--- Work order ---
The listing below contains a span that opens with the line containing "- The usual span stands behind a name" and closes with the line containing "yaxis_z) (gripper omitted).". Return that span exactly.

--- Dataset extract ---
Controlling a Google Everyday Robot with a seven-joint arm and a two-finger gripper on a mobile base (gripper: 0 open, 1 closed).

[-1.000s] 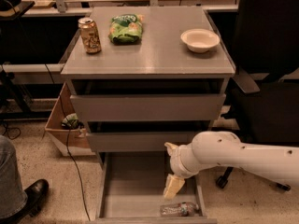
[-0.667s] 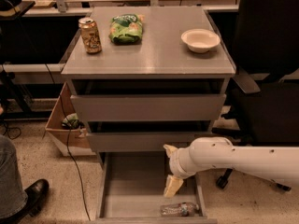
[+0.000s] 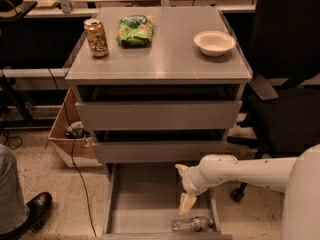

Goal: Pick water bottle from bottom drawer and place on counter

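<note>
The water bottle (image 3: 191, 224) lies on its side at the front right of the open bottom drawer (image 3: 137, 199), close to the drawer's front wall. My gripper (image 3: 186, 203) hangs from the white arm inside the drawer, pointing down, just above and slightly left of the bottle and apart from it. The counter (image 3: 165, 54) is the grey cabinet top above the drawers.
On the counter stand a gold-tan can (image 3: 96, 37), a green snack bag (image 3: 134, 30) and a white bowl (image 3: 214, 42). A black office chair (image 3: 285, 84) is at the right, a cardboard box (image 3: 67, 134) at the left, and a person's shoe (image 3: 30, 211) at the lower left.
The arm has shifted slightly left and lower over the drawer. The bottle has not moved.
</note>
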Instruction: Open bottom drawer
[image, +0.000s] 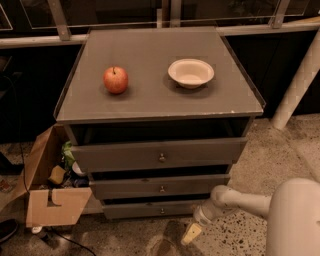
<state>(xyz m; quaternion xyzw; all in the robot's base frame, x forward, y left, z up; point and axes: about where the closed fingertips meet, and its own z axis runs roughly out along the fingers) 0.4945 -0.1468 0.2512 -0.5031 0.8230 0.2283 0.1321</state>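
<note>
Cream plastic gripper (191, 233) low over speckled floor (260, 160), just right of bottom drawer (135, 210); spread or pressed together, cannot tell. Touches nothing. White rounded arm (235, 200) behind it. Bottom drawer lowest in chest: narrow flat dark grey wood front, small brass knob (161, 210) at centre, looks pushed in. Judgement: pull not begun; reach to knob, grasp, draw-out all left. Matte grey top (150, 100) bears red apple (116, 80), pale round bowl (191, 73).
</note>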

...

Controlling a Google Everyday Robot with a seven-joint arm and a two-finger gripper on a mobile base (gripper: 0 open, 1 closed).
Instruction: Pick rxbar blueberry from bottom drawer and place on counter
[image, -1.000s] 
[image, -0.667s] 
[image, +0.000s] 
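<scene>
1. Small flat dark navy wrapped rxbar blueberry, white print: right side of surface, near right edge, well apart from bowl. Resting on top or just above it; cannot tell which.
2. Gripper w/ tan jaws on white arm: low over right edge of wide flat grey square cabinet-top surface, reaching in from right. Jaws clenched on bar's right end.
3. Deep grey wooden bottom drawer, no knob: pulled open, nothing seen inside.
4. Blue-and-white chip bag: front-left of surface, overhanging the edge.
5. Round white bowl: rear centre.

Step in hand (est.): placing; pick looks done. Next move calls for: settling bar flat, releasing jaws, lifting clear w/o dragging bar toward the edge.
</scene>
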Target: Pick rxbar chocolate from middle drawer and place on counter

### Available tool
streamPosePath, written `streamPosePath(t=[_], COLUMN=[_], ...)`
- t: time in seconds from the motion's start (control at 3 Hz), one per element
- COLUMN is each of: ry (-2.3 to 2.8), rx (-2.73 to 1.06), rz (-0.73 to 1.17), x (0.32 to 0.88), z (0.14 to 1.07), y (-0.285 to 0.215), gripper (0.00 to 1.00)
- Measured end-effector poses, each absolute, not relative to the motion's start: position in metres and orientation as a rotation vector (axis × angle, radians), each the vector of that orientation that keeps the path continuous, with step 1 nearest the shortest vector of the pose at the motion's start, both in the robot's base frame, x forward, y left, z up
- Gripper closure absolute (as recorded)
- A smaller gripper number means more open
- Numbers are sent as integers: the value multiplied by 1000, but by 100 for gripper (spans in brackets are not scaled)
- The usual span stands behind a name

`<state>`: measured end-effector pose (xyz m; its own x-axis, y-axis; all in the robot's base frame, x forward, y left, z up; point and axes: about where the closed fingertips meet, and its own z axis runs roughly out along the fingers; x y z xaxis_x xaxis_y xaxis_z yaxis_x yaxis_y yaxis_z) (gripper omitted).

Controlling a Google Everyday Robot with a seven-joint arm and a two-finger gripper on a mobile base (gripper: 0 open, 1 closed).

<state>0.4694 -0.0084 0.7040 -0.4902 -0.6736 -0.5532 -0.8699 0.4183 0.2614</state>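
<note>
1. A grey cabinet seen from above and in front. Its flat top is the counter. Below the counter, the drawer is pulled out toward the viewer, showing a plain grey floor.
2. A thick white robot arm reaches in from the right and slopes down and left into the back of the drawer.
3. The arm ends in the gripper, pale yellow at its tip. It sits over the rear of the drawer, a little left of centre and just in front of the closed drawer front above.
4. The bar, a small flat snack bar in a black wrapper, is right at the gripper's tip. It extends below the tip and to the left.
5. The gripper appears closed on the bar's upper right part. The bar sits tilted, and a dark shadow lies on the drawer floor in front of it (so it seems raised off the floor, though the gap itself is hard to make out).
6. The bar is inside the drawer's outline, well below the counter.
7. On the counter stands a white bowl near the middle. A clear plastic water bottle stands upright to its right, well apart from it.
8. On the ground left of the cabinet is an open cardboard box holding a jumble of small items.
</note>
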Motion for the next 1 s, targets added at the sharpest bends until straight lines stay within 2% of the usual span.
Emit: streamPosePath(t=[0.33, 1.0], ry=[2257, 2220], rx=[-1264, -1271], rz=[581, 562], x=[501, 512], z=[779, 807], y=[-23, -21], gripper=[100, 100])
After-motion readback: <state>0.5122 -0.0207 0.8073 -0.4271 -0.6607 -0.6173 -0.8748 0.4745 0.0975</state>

--- Answer to the problem ---
- The usual span stands behind a name

`<state>`: measured end-effector pose (xyz m; its own x-axis, y-axis; all in the robot's base frame, x forward, y left, z up; point and axes: about where the closed fingertips meet, and its own z axis runs roughly out along the fingers; x y z xaxis_x xaxis_y xaxis_z yaxis_x yaxis_y yaxis_z) (gripper omitted).

The requested output is now complete.